PROBLEM: Render every entry verbatim.

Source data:
%%
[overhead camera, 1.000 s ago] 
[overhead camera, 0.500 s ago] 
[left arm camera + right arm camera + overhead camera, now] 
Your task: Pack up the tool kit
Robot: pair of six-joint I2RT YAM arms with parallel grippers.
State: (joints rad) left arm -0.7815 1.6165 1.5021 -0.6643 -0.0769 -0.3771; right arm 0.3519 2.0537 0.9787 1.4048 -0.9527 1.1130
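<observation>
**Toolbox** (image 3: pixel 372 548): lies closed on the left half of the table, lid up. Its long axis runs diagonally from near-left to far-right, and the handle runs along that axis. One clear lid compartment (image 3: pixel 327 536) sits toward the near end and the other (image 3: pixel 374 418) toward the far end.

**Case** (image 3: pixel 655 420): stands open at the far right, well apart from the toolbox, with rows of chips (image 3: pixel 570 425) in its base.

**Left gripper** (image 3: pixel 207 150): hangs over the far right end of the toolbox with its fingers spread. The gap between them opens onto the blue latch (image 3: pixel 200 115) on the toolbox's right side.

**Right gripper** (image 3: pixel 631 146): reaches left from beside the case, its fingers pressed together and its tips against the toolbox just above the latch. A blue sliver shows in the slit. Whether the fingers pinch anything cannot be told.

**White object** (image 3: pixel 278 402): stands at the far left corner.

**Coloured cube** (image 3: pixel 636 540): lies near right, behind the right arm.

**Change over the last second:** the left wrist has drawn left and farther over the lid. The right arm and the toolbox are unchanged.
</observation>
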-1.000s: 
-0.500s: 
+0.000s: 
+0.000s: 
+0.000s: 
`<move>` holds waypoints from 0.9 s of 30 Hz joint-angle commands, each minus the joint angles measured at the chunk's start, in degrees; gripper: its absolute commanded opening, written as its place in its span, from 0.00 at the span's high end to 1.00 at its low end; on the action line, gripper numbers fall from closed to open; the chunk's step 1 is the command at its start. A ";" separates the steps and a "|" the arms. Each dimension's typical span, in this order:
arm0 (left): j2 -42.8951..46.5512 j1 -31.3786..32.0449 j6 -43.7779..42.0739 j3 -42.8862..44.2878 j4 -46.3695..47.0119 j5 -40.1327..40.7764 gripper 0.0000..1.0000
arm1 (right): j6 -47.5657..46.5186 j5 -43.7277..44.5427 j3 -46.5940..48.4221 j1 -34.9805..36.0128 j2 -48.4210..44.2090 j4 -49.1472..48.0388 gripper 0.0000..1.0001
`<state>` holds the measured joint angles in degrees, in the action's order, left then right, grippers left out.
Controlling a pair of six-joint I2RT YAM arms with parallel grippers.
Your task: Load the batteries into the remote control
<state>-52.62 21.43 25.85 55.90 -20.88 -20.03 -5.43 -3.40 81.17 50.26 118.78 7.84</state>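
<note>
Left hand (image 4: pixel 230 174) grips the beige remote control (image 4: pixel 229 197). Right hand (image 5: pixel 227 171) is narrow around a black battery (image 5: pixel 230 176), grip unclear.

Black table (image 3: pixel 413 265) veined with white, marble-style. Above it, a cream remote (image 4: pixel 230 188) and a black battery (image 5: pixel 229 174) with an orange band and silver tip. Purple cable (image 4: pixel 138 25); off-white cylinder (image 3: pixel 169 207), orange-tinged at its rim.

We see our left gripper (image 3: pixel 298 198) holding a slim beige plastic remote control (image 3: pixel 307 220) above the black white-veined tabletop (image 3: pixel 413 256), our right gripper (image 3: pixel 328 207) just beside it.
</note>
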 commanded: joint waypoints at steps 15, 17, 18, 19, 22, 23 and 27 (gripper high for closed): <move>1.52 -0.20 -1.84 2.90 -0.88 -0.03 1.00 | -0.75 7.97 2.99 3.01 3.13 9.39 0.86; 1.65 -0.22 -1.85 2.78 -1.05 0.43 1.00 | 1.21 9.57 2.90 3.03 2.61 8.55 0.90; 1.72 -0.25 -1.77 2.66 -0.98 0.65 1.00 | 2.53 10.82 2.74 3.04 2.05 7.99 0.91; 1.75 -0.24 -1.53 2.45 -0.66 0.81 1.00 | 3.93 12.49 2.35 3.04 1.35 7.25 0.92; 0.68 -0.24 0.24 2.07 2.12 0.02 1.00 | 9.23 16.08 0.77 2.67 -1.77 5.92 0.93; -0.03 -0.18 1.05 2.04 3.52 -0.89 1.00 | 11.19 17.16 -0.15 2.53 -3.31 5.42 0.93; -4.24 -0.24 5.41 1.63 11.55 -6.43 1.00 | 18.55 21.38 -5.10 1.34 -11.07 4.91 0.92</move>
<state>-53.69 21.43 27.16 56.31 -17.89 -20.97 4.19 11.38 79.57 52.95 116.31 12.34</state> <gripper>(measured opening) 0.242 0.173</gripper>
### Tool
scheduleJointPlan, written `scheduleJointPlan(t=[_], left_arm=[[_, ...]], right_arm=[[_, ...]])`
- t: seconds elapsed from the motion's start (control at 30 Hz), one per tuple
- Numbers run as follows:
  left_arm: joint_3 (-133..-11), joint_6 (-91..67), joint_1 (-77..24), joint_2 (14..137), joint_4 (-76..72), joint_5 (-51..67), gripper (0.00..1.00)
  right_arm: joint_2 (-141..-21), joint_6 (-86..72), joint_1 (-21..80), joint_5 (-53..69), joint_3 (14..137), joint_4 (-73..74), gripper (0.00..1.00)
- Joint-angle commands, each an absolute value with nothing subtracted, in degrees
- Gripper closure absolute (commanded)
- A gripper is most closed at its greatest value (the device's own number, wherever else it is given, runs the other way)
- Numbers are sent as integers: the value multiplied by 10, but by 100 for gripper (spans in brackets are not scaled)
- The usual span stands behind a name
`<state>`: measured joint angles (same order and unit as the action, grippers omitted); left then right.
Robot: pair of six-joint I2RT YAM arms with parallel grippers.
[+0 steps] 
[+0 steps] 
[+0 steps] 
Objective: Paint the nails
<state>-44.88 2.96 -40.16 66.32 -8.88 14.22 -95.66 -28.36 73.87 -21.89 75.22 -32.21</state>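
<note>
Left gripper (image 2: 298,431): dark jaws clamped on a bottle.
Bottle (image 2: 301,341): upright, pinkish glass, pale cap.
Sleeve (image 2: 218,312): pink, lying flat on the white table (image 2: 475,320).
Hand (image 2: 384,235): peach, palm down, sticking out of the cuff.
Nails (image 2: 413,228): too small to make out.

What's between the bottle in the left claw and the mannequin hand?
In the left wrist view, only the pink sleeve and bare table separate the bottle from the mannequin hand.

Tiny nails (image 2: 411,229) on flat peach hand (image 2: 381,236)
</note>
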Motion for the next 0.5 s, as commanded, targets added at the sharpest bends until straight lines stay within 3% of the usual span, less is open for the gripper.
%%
RESPONSE TO THIS TASK:
[overhead camera, 1.000 s ago] 
[overhead camera, 0.500 s ago] 
[left arm camera + right arm camera + overhead camera, now] 
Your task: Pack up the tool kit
Robot: pair of six-joint I2RT YAM arms with parallel grippers.
State: (joints rad) left arm -0.7815 1.6165 1.5021 -0.6643 -0.0769 -0.3771; right arm 0.3519 2.0537 0.9787 1.4048 -0.9527 1.1130
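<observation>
**Toolbox** (image 3: pixel 372 548): lies closed on the left half of the table, lid up. Its long axis runs diagonally from near-left to far-right, and the handle runs along that axis. One clear lid compartment (image 3: pixel 327 536) sits toward the near end and the other (image 3: pixel 374 418) toward the far end.

**Case** (image 3: pixel 655 420): stands open at the far right, well apart from the toolbox, with rows of chips (image 3: pixel 570 425) in its base.

**Left gripper** (image 3: pixel 207 150): hangs over the far right end of the toolbox with its fingers spread. The gap between them opens onto the blue latch (image 3: pixel 200 115) on the toolbox's right side.

**Right gripper** (image 3: pixel 631 146): reaches left from beside the case, its fingers pressed together and its tips against the toolbox just above the latch. A blue sliver shows in the slit. Whether the fingers pinch anything cannot be told.

**White object** (image 3: pixel 278 402): stands at the far left corner.

**Coloured cube** (image 3: pixel 636 540): lies near right, behind the right arm.

**Change over the last second:** the left wrist has drawn left and farther over the lid. The right arm and the toolbox are unchanged.
</observation>
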-1.000s: 
-0.500s: 
+0.000s: 
+0.000s: 
+0.000s: 
`<move>` holds waypoints from 0.9 s of 30 Hz joint-angle commands, each minus the joint angles measured at the chunk's start, in degrees; gripper: its absolute commanded opening, written as its place in its span, from 0.00 at the span's high end to 1.00 at its low end; on the action line, gripper numbers fall from closed to open; the chunk's step 1 is the command at its start. A ";" separates the steps and a "|" the arms. Each dimension's typical span, in this order:
arm0 (left): j2 -42.8951..46.5512 j1 -31.3786..32.0449 j6 -43.7779..42.0739 j3 -42.8862..44.2878 j4 -46.3695..47.0119 j5 -40.1327..40.7764 gripper 0.0000..1.0000
arm1 (right): j6 -47.5657..46.5186 j5 -43.7277..44.5427 j3 -46.5940..48.4221 j1 -34.9805..36.0128 j2 -48.4210..44.2090 j4 -49.1472..48.0388 gripper 0.0000..1.0001
`<state>` holds the measured joint angles in degrees, in the action's order, left then right, grippers left out.
Controlling a pair of six-joint I2RT YAM arms with parallel grippers.
Your task: Load the batteries into the remote control
<state>-52.62 21.43 25.85 55.90 -20.88 -20.03 -5.43 -3.40 81.17 50.26 118.78 7.84</state>
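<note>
Left hand (image 4: pixel 230 174) grips the beige remote control (image 4: pixel 229 197). Right hand (image 5: pixel 227 171) is narrow around a black battery (image 5: pixel 230 176), grip unclear.

Black table (image 3: pixel 413 265) veined with white, marble-style. Above it, a cream remote (image 4: pixel 230 188) and a black battery (image 5: pixel 229 174) with an orange band and silver tip. Purple cable (image 4: pixel 138 25); off-white cylinder (image 3: pixel 169 207), orange-tinged at its rim.

We see our left gripper (image 3: pixel 298 198) holding a slim beige plastic remote control (image 3: pixel 307 220) above the black white-veined tabletop (image 3: pixel 413 256), our right gripper (image 3: pixel 328 207) just beside it.
</note>
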 commanded: joint waypoints at steps 15, 17, 18, 19, 22, 23 and 27 (gripper high for closed): <move>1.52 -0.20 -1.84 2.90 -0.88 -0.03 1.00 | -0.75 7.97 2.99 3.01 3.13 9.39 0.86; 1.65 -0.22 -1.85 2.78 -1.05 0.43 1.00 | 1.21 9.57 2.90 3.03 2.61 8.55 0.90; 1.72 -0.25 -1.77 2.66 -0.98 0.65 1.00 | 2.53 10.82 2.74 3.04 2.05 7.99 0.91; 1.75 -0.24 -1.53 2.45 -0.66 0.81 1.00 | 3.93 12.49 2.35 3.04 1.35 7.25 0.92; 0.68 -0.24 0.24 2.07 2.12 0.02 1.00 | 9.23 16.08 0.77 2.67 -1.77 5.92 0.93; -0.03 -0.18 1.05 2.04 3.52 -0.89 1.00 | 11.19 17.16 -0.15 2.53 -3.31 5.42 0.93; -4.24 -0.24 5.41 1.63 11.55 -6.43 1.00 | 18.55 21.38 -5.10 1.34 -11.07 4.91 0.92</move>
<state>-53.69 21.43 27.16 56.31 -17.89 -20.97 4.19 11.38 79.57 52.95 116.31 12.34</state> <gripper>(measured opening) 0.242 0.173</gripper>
### Tool
scheduleJointPlan, written `scheduleJointPlan(t=[_], left_arm=[[_, ...]], right_arm=[[_, ...]])`
- t: seconds elapsed from the motion's start (control at 30 Hz), one per tuple
- Numbers run as follows:
  left_arm: joint_3 (-133..-11), joint_6 (-91..67), joint_1 (-77..24), joint_2 (14..137), joint_4 (-76..72), joint_5 (-51..67), gripper (0.00..1.00)
  right_arm: joint_2 (-141..-21), joint_6 (-86..72), joint_1 (-21..80), joint_5 (-53..69), joint_3 (14..137), joint_4 (-73..74), gripper (0.00..1.00)
- Joint-angle commands, each an absolute value with nothing subtracted, in degrees
- Gripper closure absolute (commanded)
- A gripper is most closed at its greatest value (the device's own number, wherever else it is given, runs the other way)
- Numbers are sent as integers: the value multiplied by 10, but by 100 for gripper (spans in brackets are not scaled)
- The usual span stands behind a name
`<state>`: measured joint angles (same order and unit as the action, grippers omitted); left then right.
Robot: pair of six-joint I2RT YAM arms with parallel grippers.
[+0 steps] 
[+0 steps] 
[+0 steps] 
Objective: Paint the nails
<state>-44.88 2.96 -40.16 66.32 -8.88 14.22 -95.66 -28.36 73.87 -21.89 75.22 -32.21</state>
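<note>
Left gripper (image 2: 298,431): dark jaws clamped on a bottle.
Bottle (image 2: 301,341): upright, pinkish glass, pale cap.
Sleeve (image 2: 218,312): pink, lying flat on the white table (image 2: 475,320).
Hand (image 2: 384,235): peach, palm down, sticking out of the cuff.
Nails (image 2: 413,228): too small to make out.

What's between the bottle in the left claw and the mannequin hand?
In the left wrist view, only the pink sleeve and bare table separate the bottle from the mannequin hand.

Tiny nails (image 2: 411,229) on flat peach hand (image 2: 381,236)
</note>
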Motion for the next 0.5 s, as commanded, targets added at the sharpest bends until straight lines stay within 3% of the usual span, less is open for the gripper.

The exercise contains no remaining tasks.